- PROBLEM TO WORK ON:
Reproduce word for word, from the entries below, the line with "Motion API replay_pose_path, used", the line with "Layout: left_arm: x", and every line between them, and nothing more.

------------------------------------------------------------------------

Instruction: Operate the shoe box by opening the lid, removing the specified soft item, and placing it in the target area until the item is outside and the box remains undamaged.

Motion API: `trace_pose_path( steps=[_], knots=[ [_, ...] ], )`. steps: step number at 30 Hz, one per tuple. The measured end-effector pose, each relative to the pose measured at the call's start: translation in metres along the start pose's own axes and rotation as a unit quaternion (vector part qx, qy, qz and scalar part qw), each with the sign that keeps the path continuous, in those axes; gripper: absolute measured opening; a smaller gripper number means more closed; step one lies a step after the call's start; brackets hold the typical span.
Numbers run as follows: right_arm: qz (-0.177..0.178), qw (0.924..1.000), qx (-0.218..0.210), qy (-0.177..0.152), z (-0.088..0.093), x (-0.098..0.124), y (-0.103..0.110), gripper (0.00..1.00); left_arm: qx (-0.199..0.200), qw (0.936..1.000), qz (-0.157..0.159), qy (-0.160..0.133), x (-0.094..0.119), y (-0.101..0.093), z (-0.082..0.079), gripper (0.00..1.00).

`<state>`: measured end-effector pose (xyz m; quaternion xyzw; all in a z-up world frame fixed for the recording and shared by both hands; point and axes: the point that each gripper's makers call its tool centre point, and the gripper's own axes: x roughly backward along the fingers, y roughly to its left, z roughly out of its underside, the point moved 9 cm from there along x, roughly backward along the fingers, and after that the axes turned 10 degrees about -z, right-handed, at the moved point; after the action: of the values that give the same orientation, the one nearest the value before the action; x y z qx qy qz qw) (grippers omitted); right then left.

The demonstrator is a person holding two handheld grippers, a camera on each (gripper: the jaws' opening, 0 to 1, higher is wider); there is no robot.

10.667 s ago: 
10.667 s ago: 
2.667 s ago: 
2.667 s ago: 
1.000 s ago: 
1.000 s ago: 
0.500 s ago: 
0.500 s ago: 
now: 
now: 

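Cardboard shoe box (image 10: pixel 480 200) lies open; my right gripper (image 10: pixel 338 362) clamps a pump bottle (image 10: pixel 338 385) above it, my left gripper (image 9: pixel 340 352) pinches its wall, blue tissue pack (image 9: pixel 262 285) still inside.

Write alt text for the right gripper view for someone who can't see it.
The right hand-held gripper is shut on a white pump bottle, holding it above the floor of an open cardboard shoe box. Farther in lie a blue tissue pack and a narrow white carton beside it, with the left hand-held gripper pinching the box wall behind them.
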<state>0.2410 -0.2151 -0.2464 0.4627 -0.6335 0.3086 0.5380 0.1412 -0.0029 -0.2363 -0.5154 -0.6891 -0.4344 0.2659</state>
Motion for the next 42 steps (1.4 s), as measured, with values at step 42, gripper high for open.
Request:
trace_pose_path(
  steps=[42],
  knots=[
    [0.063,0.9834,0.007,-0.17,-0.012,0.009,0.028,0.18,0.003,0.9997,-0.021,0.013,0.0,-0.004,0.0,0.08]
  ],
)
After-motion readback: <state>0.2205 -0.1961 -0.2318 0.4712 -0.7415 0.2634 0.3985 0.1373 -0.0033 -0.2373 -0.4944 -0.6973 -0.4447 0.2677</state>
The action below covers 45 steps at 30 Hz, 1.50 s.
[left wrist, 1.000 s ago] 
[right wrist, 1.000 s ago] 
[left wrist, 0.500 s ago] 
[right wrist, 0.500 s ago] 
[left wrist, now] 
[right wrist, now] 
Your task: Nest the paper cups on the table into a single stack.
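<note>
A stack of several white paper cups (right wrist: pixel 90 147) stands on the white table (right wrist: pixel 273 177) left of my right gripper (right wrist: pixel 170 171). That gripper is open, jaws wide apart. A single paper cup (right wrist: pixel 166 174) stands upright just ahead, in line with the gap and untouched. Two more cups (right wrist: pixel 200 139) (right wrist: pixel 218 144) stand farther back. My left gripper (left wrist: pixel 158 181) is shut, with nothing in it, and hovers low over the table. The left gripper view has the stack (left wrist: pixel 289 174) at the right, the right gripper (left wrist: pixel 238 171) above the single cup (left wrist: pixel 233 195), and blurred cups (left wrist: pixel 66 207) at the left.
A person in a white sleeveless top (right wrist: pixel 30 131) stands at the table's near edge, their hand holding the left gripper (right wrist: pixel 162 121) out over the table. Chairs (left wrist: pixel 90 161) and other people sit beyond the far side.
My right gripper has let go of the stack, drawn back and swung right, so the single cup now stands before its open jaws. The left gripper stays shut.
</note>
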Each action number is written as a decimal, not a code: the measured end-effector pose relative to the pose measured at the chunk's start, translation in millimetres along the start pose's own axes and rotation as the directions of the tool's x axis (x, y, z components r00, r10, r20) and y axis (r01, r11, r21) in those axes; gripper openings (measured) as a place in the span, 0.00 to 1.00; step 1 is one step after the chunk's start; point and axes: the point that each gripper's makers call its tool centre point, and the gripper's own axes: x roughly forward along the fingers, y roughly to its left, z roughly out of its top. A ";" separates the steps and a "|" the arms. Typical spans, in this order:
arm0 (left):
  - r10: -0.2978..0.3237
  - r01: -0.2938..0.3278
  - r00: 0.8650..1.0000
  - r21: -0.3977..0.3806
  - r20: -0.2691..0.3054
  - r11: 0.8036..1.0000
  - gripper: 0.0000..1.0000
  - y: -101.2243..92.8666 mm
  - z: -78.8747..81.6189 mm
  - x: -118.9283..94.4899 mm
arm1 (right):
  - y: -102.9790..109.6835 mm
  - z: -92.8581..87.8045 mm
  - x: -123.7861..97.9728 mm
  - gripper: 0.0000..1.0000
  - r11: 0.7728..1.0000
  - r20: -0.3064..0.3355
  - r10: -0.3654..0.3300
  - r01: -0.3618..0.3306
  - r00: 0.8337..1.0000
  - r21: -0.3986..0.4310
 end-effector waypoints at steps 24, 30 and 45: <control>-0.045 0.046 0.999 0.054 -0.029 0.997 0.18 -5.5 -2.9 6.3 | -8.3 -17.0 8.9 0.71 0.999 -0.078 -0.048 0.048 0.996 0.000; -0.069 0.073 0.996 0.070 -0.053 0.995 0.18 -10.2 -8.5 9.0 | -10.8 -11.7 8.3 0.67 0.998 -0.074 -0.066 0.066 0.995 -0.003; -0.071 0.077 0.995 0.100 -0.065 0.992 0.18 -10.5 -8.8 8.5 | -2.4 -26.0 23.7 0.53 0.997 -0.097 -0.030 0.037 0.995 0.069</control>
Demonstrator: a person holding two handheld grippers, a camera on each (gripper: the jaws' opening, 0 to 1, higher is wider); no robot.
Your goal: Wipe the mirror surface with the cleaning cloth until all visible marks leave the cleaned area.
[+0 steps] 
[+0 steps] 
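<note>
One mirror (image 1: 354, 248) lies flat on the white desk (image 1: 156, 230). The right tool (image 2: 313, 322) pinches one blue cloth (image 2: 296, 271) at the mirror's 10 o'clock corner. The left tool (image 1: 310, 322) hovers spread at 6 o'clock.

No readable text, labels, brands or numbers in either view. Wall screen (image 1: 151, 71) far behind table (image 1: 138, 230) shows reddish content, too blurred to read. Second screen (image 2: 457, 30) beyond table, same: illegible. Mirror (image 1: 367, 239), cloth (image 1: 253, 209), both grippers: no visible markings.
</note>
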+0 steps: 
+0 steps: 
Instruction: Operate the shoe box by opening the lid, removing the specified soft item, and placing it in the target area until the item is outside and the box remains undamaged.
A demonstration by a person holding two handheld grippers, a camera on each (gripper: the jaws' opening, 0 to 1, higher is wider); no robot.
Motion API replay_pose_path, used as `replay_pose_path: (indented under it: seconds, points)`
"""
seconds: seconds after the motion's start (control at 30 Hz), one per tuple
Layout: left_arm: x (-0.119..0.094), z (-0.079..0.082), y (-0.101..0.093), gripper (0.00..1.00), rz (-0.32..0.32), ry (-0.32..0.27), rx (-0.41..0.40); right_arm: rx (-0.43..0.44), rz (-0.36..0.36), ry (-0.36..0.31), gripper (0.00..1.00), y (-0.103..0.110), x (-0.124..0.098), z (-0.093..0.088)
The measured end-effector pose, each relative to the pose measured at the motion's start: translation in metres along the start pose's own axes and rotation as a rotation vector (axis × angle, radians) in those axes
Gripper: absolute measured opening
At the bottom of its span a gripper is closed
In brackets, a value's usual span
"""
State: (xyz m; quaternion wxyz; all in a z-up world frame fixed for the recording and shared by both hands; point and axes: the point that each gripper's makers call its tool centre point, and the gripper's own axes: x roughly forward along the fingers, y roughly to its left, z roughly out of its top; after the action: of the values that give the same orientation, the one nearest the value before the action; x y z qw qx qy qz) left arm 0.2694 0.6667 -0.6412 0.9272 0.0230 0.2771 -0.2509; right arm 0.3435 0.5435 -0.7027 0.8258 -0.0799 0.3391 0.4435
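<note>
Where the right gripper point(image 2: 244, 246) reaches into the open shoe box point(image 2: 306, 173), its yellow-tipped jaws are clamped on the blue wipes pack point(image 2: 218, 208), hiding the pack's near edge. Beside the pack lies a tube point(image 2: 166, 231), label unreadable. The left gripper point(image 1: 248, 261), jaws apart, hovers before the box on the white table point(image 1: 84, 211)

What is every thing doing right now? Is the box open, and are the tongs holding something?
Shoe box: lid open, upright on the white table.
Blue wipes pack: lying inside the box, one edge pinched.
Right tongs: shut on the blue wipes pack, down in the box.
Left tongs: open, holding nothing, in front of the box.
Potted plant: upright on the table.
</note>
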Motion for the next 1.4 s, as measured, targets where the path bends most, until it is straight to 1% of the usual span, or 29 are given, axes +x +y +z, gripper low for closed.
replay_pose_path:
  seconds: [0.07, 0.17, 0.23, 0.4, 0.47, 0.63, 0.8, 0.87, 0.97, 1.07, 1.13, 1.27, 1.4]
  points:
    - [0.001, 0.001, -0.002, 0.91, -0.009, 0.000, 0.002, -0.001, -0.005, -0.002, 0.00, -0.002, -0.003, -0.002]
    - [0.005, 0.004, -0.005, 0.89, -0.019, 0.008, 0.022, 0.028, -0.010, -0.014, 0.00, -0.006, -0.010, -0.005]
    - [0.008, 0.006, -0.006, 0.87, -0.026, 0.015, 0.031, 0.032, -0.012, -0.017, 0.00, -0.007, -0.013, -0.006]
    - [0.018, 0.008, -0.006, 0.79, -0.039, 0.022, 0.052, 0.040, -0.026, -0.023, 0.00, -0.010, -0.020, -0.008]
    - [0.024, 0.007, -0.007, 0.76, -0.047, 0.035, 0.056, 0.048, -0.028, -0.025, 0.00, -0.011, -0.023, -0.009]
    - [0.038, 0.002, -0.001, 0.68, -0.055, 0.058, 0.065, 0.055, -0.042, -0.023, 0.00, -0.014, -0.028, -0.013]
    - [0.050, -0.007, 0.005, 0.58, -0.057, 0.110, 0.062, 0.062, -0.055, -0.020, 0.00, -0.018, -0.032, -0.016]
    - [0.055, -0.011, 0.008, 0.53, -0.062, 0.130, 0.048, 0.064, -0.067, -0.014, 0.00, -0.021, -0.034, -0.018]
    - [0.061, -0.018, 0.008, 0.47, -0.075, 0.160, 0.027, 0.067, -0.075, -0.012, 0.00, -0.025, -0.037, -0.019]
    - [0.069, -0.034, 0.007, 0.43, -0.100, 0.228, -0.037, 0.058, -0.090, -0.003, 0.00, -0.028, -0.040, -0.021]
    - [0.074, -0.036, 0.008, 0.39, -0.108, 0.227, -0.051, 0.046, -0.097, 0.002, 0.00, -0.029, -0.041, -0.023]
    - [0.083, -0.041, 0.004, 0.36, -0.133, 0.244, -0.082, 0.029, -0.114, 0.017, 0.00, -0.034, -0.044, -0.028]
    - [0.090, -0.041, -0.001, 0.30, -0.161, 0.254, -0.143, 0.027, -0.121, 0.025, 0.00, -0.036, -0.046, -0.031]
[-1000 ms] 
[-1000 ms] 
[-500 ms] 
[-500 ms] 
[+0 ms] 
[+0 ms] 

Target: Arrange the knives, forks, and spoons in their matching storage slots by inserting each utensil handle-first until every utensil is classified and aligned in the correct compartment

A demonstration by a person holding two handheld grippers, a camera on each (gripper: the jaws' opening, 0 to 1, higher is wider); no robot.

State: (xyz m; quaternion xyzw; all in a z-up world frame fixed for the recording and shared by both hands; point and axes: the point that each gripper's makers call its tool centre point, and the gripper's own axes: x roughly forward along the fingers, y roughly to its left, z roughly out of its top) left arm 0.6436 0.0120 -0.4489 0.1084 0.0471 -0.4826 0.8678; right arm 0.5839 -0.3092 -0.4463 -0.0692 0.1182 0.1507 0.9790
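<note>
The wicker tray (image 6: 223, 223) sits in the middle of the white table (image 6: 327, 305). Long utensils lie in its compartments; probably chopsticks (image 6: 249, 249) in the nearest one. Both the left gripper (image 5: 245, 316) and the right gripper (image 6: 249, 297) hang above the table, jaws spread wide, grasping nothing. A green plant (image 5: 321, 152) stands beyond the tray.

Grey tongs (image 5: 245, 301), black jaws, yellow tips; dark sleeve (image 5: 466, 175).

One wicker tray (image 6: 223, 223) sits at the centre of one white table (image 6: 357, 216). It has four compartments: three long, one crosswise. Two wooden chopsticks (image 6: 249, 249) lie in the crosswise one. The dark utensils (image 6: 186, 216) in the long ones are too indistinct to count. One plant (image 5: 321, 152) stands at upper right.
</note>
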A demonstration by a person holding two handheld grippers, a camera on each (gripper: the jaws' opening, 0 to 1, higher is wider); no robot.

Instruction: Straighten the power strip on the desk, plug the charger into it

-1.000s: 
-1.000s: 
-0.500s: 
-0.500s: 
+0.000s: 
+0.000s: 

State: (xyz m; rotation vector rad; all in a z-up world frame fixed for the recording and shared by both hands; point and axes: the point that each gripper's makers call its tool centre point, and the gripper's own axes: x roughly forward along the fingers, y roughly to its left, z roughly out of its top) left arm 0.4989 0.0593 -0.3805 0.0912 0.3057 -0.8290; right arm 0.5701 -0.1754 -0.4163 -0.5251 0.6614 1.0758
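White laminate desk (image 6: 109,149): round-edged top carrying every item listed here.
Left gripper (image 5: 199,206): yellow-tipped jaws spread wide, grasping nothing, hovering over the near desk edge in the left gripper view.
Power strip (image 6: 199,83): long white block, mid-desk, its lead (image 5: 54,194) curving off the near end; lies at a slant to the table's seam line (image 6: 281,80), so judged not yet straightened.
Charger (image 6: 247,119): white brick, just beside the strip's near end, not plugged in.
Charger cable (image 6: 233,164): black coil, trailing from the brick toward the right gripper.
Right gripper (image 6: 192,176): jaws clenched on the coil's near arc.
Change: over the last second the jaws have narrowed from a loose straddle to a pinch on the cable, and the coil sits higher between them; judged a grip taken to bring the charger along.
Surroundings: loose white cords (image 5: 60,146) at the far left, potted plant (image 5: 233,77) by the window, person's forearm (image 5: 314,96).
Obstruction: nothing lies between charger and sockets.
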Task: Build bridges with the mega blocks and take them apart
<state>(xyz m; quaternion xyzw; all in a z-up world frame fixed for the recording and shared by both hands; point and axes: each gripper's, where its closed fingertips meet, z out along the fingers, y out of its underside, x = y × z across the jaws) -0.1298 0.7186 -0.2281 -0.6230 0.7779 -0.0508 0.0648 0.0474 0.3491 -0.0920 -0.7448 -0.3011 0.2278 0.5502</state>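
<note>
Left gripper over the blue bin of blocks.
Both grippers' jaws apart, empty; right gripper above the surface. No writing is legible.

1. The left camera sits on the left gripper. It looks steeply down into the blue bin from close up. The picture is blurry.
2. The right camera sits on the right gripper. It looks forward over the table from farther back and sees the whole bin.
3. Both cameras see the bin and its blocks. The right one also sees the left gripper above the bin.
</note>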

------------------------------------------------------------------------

- OUTPUT FOR THIS TASK:
Motion API replay_pose_path, used as `replay_pose_path: (indented under it: seconds, points)`
"""
seconds: seconds after the motion's start (control at 30 Hz), one per tuple
Layout: left_arm: x (-0.119..0.094), z (-0.079..0.082), y (-0.101..0.093), gripper (0.00..1.00), rz (-0.32..0.32), ry (-0.32..0.27), rx (-0.41..0.40); right_arm: rx (-0.43..0.44), rz (-0.36..0.36), ry (-0.36..0.31), gripper (0.00..1.00), y (-0.103..0.110), x (-0.124..0.098), z (-0.093..0.088)

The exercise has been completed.